With the images removed, write out every line below exactly.
BEGIN Dataset section
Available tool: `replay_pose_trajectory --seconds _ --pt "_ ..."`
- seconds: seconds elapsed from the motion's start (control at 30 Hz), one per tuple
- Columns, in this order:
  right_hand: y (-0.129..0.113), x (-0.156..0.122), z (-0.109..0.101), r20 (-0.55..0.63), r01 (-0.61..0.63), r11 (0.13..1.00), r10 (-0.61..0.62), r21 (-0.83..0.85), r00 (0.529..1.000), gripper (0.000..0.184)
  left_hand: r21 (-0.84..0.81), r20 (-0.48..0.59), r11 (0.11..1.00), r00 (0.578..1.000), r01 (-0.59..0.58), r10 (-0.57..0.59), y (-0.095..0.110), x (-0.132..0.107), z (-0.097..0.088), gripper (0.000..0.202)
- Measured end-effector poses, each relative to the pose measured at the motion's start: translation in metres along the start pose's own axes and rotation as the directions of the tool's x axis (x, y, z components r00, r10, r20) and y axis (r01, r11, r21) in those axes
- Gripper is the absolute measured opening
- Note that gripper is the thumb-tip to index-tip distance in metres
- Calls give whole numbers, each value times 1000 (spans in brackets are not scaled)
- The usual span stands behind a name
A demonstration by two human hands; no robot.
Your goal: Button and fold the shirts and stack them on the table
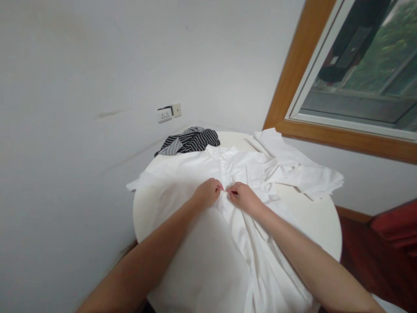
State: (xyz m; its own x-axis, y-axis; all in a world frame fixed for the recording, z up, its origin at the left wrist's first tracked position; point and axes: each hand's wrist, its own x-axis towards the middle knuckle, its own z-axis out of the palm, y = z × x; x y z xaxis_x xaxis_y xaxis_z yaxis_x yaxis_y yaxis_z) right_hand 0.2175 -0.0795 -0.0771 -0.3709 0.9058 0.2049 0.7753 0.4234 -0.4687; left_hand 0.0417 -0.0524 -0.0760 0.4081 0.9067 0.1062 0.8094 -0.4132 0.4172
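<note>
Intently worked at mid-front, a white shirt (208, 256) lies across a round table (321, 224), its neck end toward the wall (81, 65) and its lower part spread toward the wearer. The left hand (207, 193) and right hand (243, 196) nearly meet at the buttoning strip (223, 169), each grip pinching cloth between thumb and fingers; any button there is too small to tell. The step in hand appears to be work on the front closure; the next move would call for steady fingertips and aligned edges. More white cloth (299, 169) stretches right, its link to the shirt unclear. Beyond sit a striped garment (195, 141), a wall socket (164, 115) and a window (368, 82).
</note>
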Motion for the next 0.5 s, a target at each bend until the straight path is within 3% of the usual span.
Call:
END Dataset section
§ Output for this exercise
Available tool: `replay_pose_trajectory --seconds _ --pt "_ ..."`
- seconds: seconds elapsed from the motion's start (control at 30 Hz), one per tuple
- Columns, in this order:
  right_hand: y (-0.129..0.113), x (-0.156..0.122), z (-0.109..0.101), r20 (-0.55..0.63), r01 (-0.61..0.63), r11 (0.13..1.00), r10 (-0.61..0.62), r21 (-0.83..0.85), r00 (0.529..1.000), gripper (0.000..0.184)
  left_hand: r21 (-0.84..0.81), r20 (-0.48..0.59), r11 (0.11..1.00), r00 (0.578..1.000), r01 (-0.59..0.58), r10 (-0.57..0.59), y (-0.095..0.110), x (-0.132..0.107), z (-0.097..0.088), gripper (0.000..0.202)
- Measured end-effector poses, each relative to the pose measured at the motion's start: translation in metres along the start pose's own axes and rotation as the directions of the tool's x axis (x, y, z components r00, r10, r20) and y axis (r01, r11, r21) in those axes
- Gripper is the absolute measured opening
- Note that gripper is the thumb-tip to index-tip distance in metres
- Calls give whole numbers, each value times 1000 (spans in brackets are not scaled)
- The usual span stands behind a name
A demonstration by two human hands; no robot.
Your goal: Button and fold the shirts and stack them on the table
State: (xyz m; its own x-axis, y-axis; all in a world frame fixed for the recording, z up, its origin at the left wrist's first tracked position; point and axes: each hand's wrist, its own x-axis towards the middle knuckle, its own z-axis out of the palm, y = z × x; x y z xaxis_x xaxis_y xaxis_z yaxis_x yaxis_y yaxis_z) right_hand 0.2175 -0.0795 -0.0771 -0.3709 0.9058 0.2049 0.7753 0.4234 -0.4687; left_hand 0.0417 -0.0524 -0.0760 0.4081 0.9067 0.1062 0.8094 -0.4132 0.4172
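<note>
Intently worked at mid-front, a white shirt (208, 256) lies across a round table (321, 224), its neck end toward the wall (81, 65) and its lower part spread toward the wearer. The left hand (207, 193) and right hand (243, 196) nearly meet at the buttoning strip (223, 169), each grip pinching cloth between thumb and fingers; any button there is too small to tell. The step in hand appears to be work on the front closure; the next move would call for steady fingertips and aligned edges. More white cloth (299, 169) stretches right, its link to the shirt unclear. Beyond sit a striped garment (195, 141), a wall socket (164, 115) and a window (368, 82).
</note>
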Motion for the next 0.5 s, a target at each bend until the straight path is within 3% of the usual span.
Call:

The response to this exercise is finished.